We're still anxiously awaiting My Bloody Valentine's long-promised followup to the band's 1991 classic Loveless. Frontman Kevin Shields announced at a live show recently that it could come out as early as today. But in the meantime, check out this lovely orchestrated version of the MBV song "To Here Knows When," from Canadian soprano Rachel Zeffira.

Zeffira says she'd never even heard of My Bloody Valentine until a few years ago, when a friend turned her onto Loveless. But the moment she heard it, she says she could imagine "To Here Knows When" as a fully orchestrated, acoustic pop song. The live recording of Zeffira's version featured here was captured in a homemade video, in one take, at Abbey Road Studios in Westminster, London. The song also appears on her upcoming album, The Deserters.

In an email, Zeffira tells us she heard "a whole world inside My Bloody Valentine's guitar layers that I thought could be translated to an orchestral world. The cellos and violins play glissandi in order to interpret Kevin's guitar bends, and on the album version, I also used a broken English horn to play a harsh drone throughout the song. I couldn't use it for the live recording, though, because its keys fell off right before the session — so that was the end of the English horn. The Abbey Road live version uses a stripped-down orchestra, whereas on the album there are double the number of instruments."

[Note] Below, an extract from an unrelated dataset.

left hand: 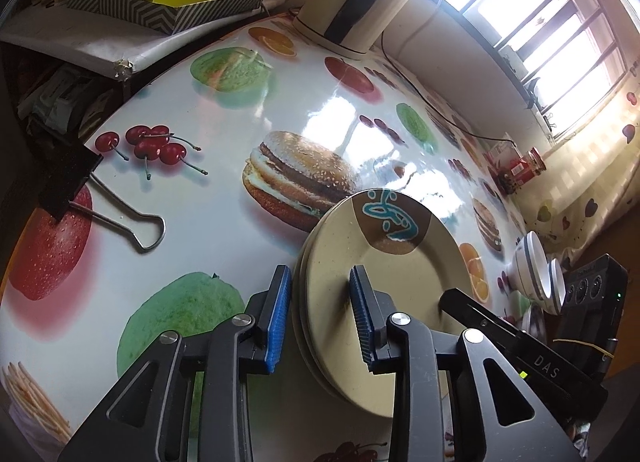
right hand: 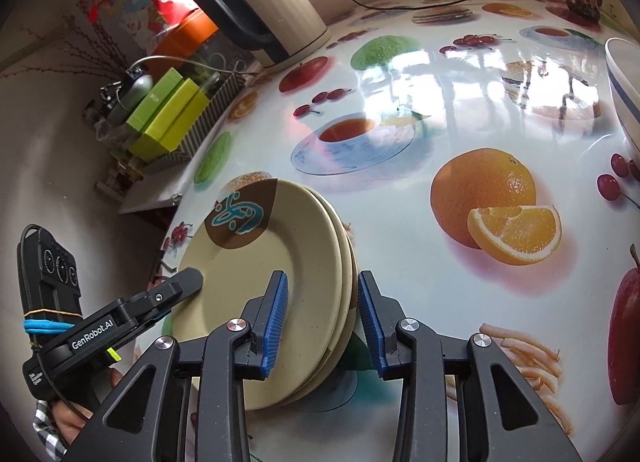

Zeffira says she relied on her own ear to puzzle out My Bloody Valentine's famously indecipherable lyrics. "To be honest," she says, "I'm still not sure if it's 'kiss your fear' or 'kiss your feet,' but I decided to go with 'fear.'"

The Deserters comes out in the U.S. on March 12. But her version of "To Here Knows When" is already available online.

My Bloody Valentine's followup to Loveless is out... who knows when?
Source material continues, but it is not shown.